I think the reason why 15% felt like a smaller share, is because tokens were distributed among more people. There were 280,000 eligible wallets in the airdrop, compared with 250,000 wallets in the Uniswap airdrop, for instance. And that’s because points had signaled an airdrop was coming, and so more people were incentivized to re-stake ETH and participate in the ecosystem.

Guaranteed Minimum

Next criticism was the linear allocation of tokens, meaning eligible wallets receive EIGEN proportionally to the points they hold. For example, a wallet holding 100 Eigen points will receive 100 EIGEN. The Eigen Foundation said it chose the linear distribution approach to prevent Sybil attacks, where an individual could use multiple addresses and bots to claim a disproportionately large share of the airdrop.

The big criticism here is that the small stakers are at a disadvantage.

EigenLayer initially tried to balance things out for small stakers by setting aside roughly 1% of the Season 1 tokens to guarantee that each restaker gets at least 10 EIGEN. After the outcry they increased this minimum level by 100, meaning all Season 1 users will receive a minimum of 110 EIGEN.


The other criticism EigenLayer addressed is that EIGEN tokens are initially non-transferable, meaning that holders will not be able to sell their tokens.

Eigen said the reason why they made the token non-transferable is to allow for community discussion of EIGEN’s novel design, parameters, and proposed implementation; that they wanted key payments and slashing features to be well established; and to enhanced decentralization by allowing for a broader distribution of EIGENs, including through the 15% reserved for future stakedrop seasons.

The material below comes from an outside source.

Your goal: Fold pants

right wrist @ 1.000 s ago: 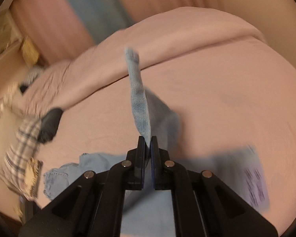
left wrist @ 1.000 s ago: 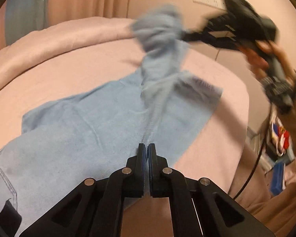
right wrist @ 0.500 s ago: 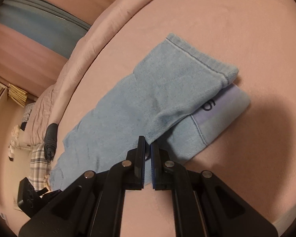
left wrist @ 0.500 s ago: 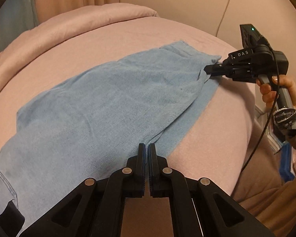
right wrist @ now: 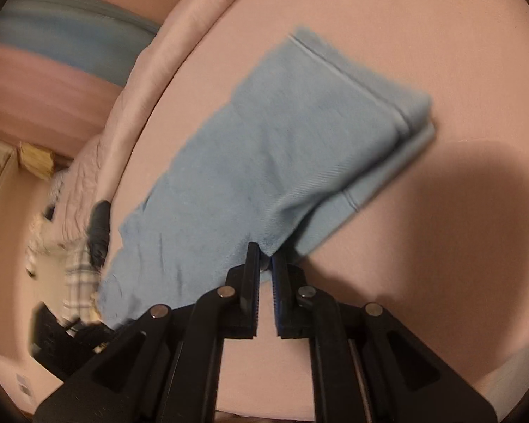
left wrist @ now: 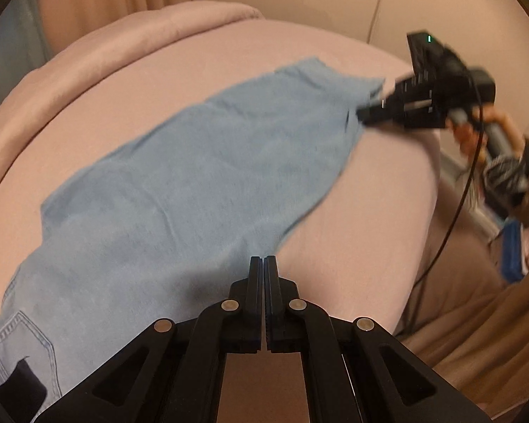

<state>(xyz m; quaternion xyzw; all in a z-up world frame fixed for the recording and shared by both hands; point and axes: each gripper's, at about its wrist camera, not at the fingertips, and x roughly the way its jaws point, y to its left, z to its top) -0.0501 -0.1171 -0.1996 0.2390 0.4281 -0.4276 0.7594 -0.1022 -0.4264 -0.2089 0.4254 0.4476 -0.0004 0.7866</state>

The reason why it’s problematic to make the token non-transferrable is that it gives an unfair advantage to insiders, who got larger token allocations and are subject to vesting. Tokens of investors and early contributors are locked for one year, after which for the following second and third years, 4% of total tokens are unlocked each month.

But say EigenLayer waited one year until the token became transferable. That means insiders can start to immediately sell their tokens as soon as it becomes tradable.

EigenLayer addressed this by clarifying that the lockup countdown starts after transferability.

They also provided a clearer timeline as to when the token will be transferable, saying the features they want to see enabled for transferability are targeted for the protocol’s mainnet launch in September this year.

Points Changed Airdrops

After analyzing each criticism, I understand why people were upset with the geo-block and lack of transferability, but I don’t think it’s fair to say the team was “greedy and didn’t distribute enough tokens,” as their token allocation is in line with what’s been the norm.

But what’s clear is that the introduction of points has materially changed the game for airdrops. They introduced higher expectations from token distributions, and in my opinion, rightfully so. Traders and projects are effectively entering a social contract where traders put their capital at risk to perform actions projects are incentivizing with points.

Why put money at risk in exchange for points? Because there is the expectation that those points will become money (via tokens) down the line. The expectation is there because that is effectively what has been playing out in DeFi, with multiple projects’ points systems effectively leading to airdrops, and entire multi-billion dollar protocols built around the concept. By awarding points, you are entering into this game and it’s disingenuous to pretend otherwise.